Your response must consist of the listing below, repeated exactly.
======
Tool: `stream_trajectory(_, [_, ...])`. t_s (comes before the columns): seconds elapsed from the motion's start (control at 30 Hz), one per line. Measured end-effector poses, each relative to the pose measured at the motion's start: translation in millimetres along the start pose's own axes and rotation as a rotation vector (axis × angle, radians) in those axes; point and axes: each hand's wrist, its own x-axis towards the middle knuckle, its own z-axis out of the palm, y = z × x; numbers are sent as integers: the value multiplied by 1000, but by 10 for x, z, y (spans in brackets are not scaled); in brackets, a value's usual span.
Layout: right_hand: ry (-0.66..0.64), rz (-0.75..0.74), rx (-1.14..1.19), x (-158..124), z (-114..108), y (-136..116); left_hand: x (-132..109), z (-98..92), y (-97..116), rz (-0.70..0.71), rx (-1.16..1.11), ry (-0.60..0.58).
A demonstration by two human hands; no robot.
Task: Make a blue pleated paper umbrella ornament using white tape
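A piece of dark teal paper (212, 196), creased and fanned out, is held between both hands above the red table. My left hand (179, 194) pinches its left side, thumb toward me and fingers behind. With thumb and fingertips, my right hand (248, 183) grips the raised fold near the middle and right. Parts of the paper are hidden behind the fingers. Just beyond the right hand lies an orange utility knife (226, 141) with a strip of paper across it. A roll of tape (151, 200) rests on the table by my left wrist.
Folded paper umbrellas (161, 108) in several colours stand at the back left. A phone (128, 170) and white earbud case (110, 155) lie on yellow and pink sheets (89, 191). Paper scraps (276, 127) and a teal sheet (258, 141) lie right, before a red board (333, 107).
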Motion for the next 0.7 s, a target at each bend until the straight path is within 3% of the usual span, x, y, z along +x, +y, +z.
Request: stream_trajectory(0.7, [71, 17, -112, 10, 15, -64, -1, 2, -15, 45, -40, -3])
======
Solved problem |
Tool: `stream_trajectory(_, [_, ...])`. t_s (comes before the columns): seconds elapsed from the motion's start (control at 30 Hz), one per line. Measured end-effector poses, each relative to the pose measured at the motion's start: translation in millimetres along the start pose's own axes and rotation as a rotation vector (axis × angle, radians) in those axes; point and axes: each hand's wrist, its own x-axis towards the middle knuckle, its own z-axis out of the palm, y = z × x; numbers are sent as integers: the value multiplied by 1000, but by 10 for x, z, y (spans in brackets are not scaled); in brackets, a value's usual span.
Layout: right_hand: ry (-0.66..0.64), rz (-0.75..0.74), rx (-1.14..1.19), x (-158..124), z (-114..108), y (-136..116); left_hand: x (-132..109), z (-98..92), y (-97..116), rz (-0.70..0.71), rx (-1.16..1.11), ry (-0.60..0.58).
A demonstration by two human hands; no robot.
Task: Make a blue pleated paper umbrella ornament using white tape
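A piece of dark teal paper (212, 196), creased and fanned out, is held between both hands above the red table. My left hand (179, 194) pinches its left side, thumb toward me and fingers behind. With thumb and fingertips, my right hand (248, 183) grips the raised fold near the middle and right. Parts of the paper are hidden behind the fingers. Just beyond the right hand lies an orange utility knife (226, 141) with a strip of paper across it. A roll of tape (151, 200) rests on the table by my left wrist.
Folded paper umbrellas (161, 108) in several colours stand at the back left. A phone (128, 170) and white earbud case (110, 155) lie on yellow and pink sheets (89, 191). Paper scraps (276, 127) and a teal sheet (258, 141) lie right, before a red board (333, 107).
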Motion for the next 0.7 s, a target at each bend until the straight path is within 3% of the usual span, x, y, z along +x, +y, +z.
Request: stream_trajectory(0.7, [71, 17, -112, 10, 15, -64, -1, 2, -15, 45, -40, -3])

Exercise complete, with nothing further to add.